**Exercise requirements**
Restate word for word the lines in the listing below, starting at the line containing "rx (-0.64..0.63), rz" and ending at the line containing "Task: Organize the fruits", both included; leave out the rest.

**Supplied information**
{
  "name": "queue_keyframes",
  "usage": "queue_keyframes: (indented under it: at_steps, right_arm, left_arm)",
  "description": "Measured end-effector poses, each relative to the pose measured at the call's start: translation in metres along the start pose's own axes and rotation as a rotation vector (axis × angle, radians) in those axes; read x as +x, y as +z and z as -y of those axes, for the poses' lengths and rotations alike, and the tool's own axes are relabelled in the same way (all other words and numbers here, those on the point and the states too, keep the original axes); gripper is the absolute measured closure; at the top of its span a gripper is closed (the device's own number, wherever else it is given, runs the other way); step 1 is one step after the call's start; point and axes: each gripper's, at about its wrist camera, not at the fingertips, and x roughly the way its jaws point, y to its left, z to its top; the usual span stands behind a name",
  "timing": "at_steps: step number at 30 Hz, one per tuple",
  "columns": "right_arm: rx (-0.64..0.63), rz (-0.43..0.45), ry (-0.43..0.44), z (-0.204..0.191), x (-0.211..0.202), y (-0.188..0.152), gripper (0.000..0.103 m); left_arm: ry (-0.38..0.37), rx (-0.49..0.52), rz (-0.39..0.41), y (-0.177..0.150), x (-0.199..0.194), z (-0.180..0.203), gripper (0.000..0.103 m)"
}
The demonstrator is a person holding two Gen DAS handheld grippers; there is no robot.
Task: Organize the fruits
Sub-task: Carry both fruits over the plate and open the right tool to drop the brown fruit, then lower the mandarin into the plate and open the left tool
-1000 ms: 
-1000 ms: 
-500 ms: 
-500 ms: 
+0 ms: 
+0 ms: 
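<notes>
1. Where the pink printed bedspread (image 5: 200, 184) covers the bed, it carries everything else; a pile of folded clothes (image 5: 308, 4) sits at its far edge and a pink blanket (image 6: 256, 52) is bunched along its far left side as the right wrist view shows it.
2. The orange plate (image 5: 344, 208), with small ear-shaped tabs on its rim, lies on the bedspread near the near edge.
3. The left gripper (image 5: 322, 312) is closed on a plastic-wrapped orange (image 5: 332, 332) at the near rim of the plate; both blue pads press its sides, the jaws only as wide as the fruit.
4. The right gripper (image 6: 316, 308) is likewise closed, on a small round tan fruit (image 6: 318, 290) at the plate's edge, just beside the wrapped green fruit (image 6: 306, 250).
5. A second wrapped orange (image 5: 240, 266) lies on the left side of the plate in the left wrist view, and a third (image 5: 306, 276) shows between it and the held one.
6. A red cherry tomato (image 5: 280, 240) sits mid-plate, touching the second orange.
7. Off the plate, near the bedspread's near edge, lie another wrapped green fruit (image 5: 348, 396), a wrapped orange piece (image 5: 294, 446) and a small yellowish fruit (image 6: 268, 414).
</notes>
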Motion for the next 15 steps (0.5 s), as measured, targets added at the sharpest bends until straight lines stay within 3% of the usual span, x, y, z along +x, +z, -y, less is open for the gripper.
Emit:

**Problem solution**
  "columns": "right_arm: rx (-0.64..0.63), rz (-0.43..0.45), ry (-0.43..0.44), z (-0.204..0.191), x (-0.211..0.202), y (-0.188..0.152), gripper (0.000..0.103 m); left_arm: ry (-0.38..0.37), rx (-0.49..0.52), rz (-0.39..0.41), y (-0.177..0.150), x (-0.199..0.194), z (-0.180..0.203), gripper (0.000..0.103 m)"
}
The demonstrator is a person holding two Gen DAS handheld grippers; there is no robot.
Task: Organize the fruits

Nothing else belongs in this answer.